Enid Blyton was probably one of the most successful writers of children’s books this country has known. A visit to any public library will make this clear; usually every one of Enid Blyton’s books the library possesses is out on loan! But what of the writer herself? What information will we find about her? Surely such a large stone in a pond of children’s books must have created some ripples in the adult section. But not Enid Blyton. She has remained virtually ignored, even by those adults who are most concerned with children and children’s books. Even comics have fared better, and have been taken seriously as phenomena of our times by sociologists and others. It is virtually impossible to find any information about Enid Blyton, apart from a line in Who’s Who 1969, which forgot to include her age and the fact that she died in November 1968.
If one draws a dividing line at puberty, the reactions on either side to the name Enid Blyton will be vastly different. One might almost use it as a test to determine whether a young person is mature enough to be admitted into a cinema to see an ‘X’ film. Amongst her vast public of children, just a whisper of her name conjures up feelings of excitement and anticipation; amongst adults reactions range from derision to nausea. What is it about Enid Blyton’s works that causes such strong feelings? Such admiration on the one side, and anger on the other? Can it be jealousy on the part of the adults at her fantastic success through doing something that appears so obvious and simple? Perhaps it is
, but my feelings are that the answer lies deeper than that. Adults may crave background details as necessary for realism and atmosphere in a story, but to a child, however, they are just an irritation that gets in the way of the main action. It is action they want, and with Enid Blyton it is action they get.

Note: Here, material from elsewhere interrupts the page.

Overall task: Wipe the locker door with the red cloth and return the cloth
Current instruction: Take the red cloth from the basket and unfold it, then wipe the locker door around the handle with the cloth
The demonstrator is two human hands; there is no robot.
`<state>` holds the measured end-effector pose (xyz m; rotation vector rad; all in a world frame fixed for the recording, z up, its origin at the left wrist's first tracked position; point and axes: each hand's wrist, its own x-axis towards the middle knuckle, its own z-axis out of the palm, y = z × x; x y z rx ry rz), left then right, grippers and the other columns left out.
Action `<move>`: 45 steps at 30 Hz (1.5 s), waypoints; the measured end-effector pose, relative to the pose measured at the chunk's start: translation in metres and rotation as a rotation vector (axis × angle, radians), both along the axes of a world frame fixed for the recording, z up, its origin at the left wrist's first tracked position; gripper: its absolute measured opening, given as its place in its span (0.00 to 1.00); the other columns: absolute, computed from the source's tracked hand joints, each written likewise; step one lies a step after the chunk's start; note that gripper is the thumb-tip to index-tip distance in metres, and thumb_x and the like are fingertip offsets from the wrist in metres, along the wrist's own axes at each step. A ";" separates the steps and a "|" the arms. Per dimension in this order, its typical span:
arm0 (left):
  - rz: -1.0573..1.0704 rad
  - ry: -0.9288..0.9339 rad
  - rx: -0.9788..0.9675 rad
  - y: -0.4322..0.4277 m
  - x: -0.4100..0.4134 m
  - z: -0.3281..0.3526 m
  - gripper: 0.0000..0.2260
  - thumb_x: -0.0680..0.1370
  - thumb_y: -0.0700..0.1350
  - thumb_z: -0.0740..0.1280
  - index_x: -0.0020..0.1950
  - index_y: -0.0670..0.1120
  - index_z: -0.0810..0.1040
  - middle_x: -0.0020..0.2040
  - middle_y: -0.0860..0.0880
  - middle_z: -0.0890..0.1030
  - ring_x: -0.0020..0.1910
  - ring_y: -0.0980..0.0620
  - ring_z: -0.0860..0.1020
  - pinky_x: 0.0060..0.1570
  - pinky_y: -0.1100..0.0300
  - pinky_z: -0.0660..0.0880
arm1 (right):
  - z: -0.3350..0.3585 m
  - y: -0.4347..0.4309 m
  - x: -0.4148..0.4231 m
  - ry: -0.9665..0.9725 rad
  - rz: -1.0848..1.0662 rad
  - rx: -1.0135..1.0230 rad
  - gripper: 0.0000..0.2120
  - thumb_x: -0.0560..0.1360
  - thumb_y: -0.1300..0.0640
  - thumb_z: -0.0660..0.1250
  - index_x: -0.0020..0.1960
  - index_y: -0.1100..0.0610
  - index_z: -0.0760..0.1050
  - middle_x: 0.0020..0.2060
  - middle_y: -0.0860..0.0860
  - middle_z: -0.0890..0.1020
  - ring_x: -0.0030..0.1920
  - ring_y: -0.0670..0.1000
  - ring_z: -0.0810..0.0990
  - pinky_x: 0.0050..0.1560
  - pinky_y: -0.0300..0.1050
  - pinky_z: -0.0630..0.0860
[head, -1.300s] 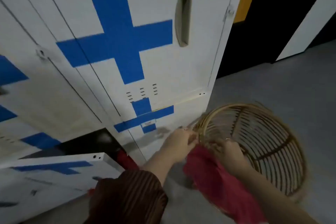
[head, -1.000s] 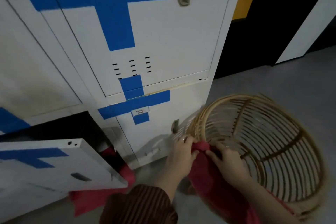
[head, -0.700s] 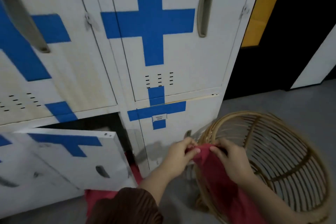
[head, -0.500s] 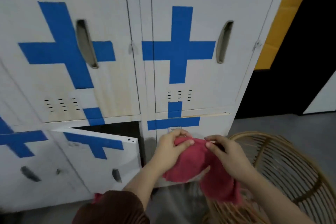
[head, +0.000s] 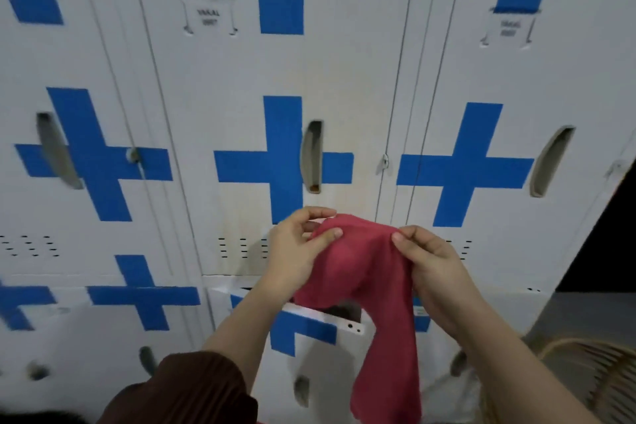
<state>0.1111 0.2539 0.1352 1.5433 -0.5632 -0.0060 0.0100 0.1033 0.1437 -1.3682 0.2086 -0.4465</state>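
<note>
Cloth prep stage, wiping not begun as far as visible. Red cloth (head: 364, 279) held up in front of lockers, both hands pinching its top edge: left hand (head: 296, 251) w/ thumb + fingers clamped on left part, right hand (head: 430, 272) clamped on right part, rest hanging down. Cloth near middle locker door (head: 275, 113) but whether touching: can't tell. Door shows yellowish stains. Woven basket (head: 585, 365) at lower right, on floor. Left to do, judging: wipe door, then return cloth, prob. to basket.
</note>
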 end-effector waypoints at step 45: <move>0.847 -1.160 0.560 0.139 0.183 0.124 0.29 0.79 0.50 0.48 0.76 0.40 0.43 0.76 0.40 0.48 0.75 0.52 0.40 0.73 0.55 0.38 | 0.139 0.093 0.202 -0.389 -1.000 -1.550 0.27 0.76 0.47 0.53 0.72 0.56 0.57 0.71 0.59 0.62 0.70 0.64 0.54 0.70 0.58 0.46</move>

The same is true for characterisation. Invariably the main characters are groups of four or five children, usually siblings and their cousins, ranging in age from about seven to fourteen, roughly the age boundaries of Blyton readers. Groups this size are usually safe because of their numbers. They are not so large as to be unwieldy. One may suppose they reflect, perhaps, the nuclear family, and offer far less opportunities for tension within the group than, say, units of three – the eternal triangle. It seems a deliberate policy on Enid Blyton’s part to define the characters in her books only in the haziest terms, it is very difficult to tell children apart, especially in a series like the ‘Secret Seven’. Those children who do stand out are complete oddities; George, the girl who tries to be a boy in the ‘Five’ series, and Philip, the boy who talks to animals in the ‘Adventure’ series. Elaborate characterisation may be necessary in an adult novel, but in children’s fiction it is probably a waste of time at best. Children’s imaginations readily supply characters to suit their own needs, and Enid Blyton’s policy of being vague about her characters enables the young reader to identify more easily with them.